#### [DATASET CONTENT]
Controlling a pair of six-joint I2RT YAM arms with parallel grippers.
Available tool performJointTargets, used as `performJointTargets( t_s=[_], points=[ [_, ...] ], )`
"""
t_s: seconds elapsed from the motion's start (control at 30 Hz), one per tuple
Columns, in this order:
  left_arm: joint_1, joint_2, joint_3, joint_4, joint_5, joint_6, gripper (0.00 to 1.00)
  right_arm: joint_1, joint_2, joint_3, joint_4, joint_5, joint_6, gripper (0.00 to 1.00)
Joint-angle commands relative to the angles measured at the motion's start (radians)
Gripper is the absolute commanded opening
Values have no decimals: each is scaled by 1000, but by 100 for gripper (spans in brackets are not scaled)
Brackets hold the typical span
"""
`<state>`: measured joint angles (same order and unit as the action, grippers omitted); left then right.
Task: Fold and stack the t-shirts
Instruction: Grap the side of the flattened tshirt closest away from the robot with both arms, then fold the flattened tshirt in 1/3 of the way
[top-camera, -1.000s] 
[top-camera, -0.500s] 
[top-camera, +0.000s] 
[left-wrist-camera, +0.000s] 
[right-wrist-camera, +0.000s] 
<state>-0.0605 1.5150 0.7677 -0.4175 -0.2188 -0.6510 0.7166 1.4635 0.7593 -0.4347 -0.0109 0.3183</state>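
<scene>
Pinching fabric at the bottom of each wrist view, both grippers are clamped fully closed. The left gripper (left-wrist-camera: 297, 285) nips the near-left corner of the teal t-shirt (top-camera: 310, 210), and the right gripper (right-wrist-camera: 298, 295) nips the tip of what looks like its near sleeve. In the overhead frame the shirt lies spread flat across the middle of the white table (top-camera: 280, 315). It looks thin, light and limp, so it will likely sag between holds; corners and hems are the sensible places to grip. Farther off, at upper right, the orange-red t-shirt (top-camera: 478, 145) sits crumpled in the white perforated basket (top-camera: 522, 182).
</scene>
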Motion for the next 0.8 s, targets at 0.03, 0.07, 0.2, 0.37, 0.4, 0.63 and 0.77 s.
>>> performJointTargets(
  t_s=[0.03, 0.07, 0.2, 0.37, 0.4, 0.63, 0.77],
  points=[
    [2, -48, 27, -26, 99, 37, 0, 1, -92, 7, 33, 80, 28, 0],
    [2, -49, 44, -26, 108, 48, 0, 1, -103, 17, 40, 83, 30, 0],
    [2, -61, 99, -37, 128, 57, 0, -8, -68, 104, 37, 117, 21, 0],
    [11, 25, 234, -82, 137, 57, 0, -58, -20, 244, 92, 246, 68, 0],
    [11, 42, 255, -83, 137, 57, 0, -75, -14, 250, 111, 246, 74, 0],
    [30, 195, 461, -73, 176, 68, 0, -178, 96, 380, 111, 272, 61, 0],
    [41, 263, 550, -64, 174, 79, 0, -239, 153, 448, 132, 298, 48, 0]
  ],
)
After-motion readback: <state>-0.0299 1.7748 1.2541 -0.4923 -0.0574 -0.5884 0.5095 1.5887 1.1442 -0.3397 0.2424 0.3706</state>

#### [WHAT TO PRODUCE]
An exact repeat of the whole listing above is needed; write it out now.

#### [RESPONSE]
Controlling a pair of six-joint I2RT YAM arms with parallel grippers.
Available tool performJointTargets, used as `performJointTargets( t_s=[_], points=[ [_, ...] ], )`
"""
t_s: seconds elapsed from the motion's start (control at 30 Hz), one per tuple
Columns, in this order:
  left_arm: joint_1, joint_2, joint_3, joint_4, joint_5, joint_6, gripper (0.00 to 1.00)
  right_arm: joint_1, joint_2, joint_3, joint_4, joint_5, joint_6, gripper (0.00 to 1.00)
Joint-angle commands relative to the angles measured at the motion's start (radians)
Gripper is the absolute commanded opening
Values have no decimals: each is scaled by 1000, but by 100 for gripper (spans in brackets are not scaled)
Brackets hold the typical span
"""
`<state>`: measured joint angles (same order and unit as the action, grippers omitted); left then right.
Task: Fold and stack the t-shirts
Instruction: Grap the side of the flattened tshirt closest away from the robot with both arms, then fold the flattened tshirt in 1/3 of the way
[top-camera, -1.000s] 
[top-camera, -0.500s] 
[top-camera, +0.000s] 
[left-wrist-camera, +0.000s] 
[right-wrist-camera, +0.000s] 
<state>-0.0605 1.5150 0.7677 -0.4175 -0.2188 -0.6510 0.7166 1.4635 0.7593 -0.4347 -0.0109 0.3183</state>
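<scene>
Pinching fabric at the bottom of each wrist view, both grippers are clamped fully closed. The left gripper (left-wrist-camera: 297, 285) nips the near-left corner of the teal t-shirt (top-camera: 310, 210), and the right gripper (right-wrist-camera: 298, 295) nips the tip of what looks like its near sleeve. In the overhead frame the shirt lies spread flat across the middle of the white table (top-camera: 280, 315). It looks thin, light and limp, so it will likely sag between holds; corners and hems are the sensible places to grip. Farther off, at upper right, the orange-red t-shirt (top-camera: 478, 145) sits crumpled in the white perforated basket (top-camera: 522, 182).
</scene>
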Motion for the next 0.8 s, targets at 0.03, 0.07, 0.2, 0.37, 0.4, 0.63 and 0.77 s.
>>> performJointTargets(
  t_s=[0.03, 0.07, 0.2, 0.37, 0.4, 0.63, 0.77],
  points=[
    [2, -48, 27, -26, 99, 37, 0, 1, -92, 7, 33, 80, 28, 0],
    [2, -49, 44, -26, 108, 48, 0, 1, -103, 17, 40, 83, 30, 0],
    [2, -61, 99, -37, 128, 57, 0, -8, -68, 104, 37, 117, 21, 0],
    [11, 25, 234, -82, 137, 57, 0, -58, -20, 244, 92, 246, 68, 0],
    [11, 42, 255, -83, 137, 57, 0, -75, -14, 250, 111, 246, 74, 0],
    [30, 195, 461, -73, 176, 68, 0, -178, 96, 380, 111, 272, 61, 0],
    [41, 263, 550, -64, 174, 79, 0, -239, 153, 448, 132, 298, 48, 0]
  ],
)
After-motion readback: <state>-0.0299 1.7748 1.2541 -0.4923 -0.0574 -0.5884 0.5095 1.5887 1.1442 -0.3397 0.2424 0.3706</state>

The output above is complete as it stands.